İslâm hükümdarları, ahireti dünyaya tercih ediyor, servet ve hazine peşinde koşmuyor, dirayetli davranıyor, takvadan ve dürüstlükten ayrılmıyorlardı. Bu sayede İslâm medeniyeti husule geliyor, diğer medeniyetlerden üstün bir noktaya taşınıyordu. Allah'ın istediği gibi düzgün bir dinî hayatın devlet yönetimi ile bu denli uyumlu olduğu daha önce yaşanmış bir şey değildi. Peygamberimiz Hz.

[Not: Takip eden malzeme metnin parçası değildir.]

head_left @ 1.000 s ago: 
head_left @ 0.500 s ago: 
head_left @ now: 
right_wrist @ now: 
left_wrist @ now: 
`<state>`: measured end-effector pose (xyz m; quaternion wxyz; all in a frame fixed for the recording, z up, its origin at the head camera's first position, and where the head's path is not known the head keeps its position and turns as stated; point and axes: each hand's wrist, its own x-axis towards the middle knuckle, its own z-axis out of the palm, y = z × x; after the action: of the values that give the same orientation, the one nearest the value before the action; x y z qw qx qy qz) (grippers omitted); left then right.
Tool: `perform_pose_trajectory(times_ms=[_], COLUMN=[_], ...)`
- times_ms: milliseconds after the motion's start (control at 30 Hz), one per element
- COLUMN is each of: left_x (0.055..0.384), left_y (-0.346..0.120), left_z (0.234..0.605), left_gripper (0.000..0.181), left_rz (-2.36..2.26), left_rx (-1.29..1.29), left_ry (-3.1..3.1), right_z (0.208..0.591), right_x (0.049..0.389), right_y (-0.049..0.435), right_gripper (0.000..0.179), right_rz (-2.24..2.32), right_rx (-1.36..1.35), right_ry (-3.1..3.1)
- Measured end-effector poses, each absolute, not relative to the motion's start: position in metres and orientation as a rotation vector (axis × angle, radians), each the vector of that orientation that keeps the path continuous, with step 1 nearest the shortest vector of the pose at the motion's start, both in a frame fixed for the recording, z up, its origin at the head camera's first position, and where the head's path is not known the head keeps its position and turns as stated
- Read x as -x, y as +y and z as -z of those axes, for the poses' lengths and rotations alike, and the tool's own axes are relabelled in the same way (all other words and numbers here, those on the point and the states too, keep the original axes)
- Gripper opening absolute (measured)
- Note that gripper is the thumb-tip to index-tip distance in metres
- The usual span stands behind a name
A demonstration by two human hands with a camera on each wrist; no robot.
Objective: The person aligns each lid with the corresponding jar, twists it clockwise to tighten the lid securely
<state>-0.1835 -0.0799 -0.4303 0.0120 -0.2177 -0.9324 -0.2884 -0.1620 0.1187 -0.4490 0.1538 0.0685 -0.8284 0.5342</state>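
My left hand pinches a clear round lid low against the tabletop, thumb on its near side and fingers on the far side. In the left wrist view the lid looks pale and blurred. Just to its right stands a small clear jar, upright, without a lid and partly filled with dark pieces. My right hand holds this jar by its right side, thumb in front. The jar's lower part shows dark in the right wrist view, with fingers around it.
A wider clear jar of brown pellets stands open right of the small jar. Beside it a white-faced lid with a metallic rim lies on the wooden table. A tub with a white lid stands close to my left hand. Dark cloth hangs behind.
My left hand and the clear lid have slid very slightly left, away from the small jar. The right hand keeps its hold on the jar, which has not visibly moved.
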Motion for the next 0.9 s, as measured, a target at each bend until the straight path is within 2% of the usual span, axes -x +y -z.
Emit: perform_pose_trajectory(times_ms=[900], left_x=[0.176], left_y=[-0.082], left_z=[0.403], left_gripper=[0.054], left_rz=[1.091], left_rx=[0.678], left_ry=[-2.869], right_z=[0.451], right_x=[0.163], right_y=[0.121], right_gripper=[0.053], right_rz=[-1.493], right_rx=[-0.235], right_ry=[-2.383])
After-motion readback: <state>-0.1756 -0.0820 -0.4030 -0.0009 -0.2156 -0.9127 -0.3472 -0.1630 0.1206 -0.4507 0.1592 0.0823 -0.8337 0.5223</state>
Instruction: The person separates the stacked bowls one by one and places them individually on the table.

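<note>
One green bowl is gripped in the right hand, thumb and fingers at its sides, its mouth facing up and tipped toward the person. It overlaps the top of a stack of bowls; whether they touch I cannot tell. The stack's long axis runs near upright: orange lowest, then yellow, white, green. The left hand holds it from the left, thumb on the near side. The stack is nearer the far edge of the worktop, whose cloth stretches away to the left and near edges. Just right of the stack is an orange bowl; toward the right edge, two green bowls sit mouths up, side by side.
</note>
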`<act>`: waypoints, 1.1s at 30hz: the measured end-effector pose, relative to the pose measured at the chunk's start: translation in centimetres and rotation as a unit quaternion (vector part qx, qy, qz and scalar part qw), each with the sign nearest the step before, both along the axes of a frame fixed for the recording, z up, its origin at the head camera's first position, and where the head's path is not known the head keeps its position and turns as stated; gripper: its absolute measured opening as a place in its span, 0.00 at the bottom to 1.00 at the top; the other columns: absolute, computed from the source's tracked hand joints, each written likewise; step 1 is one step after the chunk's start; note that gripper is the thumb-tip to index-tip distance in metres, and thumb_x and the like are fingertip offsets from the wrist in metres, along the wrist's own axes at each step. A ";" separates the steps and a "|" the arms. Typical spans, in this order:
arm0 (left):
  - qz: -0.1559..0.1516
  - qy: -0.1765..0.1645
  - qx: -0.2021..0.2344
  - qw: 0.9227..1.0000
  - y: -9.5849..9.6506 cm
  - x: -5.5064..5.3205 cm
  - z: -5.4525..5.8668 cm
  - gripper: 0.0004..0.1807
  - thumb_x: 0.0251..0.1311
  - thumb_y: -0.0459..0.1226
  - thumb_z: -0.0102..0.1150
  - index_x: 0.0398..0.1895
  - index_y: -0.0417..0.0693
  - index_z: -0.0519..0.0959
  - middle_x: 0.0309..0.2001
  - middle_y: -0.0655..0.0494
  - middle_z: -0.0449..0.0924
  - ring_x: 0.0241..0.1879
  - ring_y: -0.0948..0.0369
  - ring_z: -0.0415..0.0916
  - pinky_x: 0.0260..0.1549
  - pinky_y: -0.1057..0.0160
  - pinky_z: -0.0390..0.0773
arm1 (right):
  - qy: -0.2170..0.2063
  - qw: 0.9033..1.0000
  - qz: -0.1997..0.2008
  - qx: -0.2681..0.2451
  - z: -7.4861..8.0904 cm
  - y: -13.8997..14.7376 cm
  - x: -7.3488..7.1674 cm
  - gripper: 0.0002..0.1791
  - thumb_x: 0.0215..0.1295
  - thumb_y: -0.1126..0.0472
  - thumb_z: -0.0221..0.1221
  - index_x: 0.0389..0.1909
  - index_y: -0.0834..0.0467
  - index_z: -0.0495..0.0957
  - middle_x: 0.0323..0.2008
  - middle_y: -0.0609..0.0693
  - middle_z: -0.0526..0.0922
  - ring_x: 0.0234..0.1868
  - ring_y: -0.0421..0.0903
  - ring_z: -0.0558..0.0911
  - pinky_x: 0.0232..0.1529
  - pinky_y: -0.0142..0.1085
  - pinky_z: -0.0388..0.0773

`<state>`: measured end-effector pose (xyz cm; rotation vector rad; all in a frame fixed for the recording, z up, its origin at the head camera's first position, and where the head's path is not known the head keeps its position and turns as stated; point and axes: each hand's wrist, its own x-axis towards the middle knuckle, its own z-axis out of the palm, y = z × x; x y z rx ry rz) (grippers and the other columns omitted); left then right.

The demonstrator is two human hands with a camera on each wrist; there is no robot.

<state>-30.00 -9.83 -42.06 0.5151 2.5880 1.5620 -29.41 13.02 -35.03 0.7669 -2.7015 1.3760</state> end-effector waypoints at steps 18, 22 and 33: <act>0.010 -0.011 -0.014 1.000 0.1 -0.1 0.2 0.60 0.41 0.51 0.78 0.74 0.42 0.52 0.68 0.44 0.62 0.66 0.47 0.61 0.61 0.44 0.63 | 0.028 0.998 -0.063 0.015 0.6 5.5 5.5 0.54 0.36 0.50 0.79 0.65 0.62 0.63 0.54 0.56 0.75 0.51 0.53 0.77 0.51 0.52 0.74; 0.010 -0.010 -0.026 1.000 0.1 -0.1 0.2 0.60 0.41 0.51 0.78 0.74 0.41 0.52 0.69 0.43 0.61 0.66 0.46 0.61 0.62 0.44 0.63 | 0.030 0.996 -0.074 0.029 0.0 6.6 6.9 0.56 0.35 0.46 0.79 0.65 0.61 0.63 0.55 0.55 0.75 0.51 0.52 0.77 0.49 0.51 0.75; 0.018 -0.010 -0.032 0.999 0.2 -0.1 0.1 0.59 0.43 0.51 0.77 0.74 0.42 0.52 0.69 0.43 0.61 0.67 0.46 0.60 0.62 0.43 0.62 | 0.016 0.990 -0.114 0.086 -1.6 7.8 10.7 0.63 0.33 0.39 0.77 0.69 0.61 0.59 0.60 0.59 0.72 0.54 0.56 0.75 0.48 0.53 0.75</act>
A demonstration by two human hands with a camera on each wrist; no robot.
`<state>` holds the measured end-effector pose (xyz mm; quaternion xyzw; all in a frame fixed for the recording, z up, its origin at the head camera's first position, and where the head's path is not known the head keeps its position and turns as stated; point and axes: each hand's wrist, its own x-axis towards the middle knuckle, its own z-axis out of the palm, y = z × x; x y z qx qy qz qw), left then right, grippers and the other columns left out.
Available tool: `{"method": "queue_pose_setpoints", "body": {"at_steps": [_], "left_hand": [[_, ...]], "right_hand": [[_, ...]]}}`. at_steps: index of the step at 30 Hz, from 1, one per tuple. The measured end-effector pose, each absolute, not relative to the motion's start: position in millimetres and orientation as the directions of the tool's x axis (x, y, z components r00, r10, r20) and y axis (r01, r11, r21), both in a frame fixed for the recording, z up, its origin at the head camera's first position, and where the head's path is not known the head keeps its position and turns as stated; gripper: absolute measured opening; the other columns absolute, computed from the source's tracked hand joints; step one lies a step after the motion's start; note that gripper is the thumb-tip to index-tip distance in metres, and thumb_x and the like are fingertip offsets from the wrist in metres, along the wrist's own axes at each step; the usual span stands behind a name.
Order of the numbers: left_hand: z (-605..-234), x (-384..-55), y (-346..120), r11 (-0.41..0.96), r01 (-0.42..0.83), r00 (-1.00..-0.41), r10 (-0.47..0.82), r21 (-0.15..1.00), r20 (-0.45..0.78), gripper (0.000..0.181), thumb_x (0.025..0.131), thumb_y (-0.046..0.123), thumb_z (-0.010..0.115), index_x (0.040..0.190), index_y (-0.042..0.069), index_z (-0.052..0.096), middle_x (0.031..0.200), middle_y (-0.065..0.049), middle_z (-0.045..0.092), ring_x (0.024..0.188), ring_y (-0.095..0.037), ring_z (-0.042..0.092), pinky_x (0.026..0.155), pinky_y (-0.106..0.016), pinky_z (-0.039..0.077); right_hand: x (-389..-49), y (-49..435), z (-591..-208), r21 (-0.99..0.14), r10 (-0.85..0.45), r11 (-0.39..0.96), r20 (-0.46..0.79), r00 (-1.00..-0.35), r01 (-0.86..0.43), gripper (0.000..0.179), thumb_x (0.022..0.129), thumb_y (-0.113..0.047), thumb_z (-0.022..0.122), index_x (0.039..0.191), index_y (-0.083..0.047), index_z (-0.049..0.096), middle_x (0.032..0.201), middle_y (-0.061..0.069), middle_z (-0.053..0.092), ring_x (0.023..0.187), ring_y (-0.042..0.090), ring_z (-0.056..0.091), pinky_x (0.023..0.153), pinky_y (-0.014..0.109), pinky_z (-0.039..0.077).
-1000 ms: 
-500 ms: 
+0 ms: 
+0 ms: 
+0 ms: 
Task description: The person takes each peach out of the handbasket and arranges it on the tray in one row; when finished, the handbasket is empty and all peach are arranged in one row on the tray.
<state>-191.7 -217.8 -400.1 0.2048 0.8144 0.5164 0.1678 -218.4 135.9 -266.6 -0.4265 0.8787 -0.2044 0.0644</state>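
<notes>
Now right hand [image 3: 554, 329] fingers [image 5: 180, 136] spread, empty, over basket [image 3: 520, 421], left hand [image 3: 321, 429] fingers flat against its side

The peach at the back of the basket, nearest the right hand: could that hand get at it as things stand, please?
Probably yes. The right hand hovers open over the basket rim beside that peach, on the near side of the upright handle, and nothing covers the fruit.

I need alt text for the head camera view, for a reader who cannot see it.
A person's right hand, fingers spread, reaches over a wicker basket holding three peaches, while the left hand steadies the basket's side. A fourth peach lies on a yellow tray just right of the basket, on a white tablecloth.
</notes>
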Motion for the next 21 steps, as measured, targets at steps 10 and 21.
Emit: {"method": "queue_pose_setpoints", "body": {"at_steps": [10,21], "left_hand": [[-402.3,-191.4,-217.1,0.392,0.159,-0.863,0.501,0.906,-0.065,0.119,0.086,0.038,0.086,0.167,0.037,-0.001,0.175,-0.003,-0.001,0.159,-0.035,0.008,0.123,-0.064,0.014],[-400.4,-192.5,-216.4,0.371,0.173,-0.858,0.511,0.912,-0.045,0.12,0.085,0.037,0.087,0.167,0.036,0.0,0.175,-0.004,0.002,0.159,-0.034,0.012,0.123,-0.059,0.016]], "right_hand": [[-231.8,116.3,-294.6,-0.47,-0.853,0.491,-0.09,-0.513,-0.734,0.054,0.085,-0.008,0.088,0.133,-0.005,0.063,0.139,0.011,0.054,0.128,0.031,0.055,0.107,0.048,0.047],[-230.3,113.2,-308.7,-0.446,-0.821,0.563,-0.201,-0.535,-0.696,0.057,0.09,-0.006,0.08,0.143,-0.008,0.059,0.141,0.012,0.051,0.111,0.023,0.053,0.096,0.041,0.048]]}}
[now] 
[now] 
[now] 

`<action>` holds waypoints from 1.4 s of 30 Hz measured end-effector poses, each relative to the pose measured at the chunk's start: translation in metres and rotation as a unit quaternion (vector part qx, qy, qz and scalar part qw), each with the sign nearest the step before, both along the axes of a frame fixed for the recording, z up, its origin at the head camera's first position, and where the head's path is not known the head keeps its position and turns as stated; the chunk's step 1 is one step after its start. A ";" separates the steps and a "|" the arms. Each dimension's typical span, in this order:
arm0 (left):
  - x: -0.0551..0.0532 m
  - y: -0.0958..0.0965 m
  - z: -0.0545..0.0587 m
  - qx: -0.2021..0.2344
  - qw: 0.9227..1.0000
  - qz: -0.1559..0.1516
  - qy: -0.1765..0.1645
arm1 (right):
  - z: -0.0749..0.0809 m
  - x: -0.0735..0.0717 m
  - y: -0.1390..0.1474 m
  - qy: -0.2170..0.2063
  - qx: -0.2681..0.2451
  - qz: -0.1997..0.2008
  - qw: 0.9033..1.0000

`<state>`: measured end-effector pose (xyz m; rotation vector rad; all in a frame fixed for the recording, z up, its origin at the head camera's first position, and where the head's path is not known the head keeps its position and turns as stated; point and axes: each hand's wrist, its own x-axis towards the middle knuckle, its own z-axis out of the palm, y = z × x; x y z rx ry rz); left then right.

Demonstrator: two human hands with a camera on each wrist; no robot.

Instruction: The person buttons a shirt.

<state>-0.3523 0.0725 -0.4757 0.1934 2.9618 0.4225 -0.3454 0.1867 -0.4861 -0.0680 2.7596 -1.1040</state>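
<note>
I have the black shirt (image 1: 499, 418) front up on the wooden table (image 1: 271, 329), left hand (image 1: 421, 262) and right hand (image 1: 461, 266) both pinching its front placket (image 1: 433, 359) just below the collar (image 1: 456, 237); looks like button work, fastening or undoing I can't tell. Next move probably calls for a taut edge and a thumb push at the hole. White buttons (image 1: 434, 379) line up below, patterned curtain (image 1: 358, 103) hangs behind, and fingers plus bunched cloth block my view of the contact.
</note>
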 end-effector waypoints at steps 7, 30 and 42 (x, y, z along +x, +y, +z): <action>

Muhammed (s.a.s.), peygamberlik mucizesiyle insanların özüne ulaşmış ve oradaki iman ateşini alevlendirmişti. Bu canlanmayla, bu insanlardaki en üstün vasıflar harekete geçmiş, insanlığı tarihinin en ileri noktasına taşımış, en mükemmel saadeti yaşatmışlardı. Cahiliye devri kısa zamanda tarihe gömülmüş, cehaletin ve körleşmenin getirdiği buhranı sıyırıp atmıştı. Allah'ın izniyle onun yolunda olarak muhteşem bir çağ başlatmışlardı. Bu benzersiz çağ, İslâm'ın çağıydı. (s. 116) İbn Haldûn'un bu konuda şöyle bir sözü bulunmaktadır: "Ne garip bir tecellidir ki Müslüman milletlerde, gerek...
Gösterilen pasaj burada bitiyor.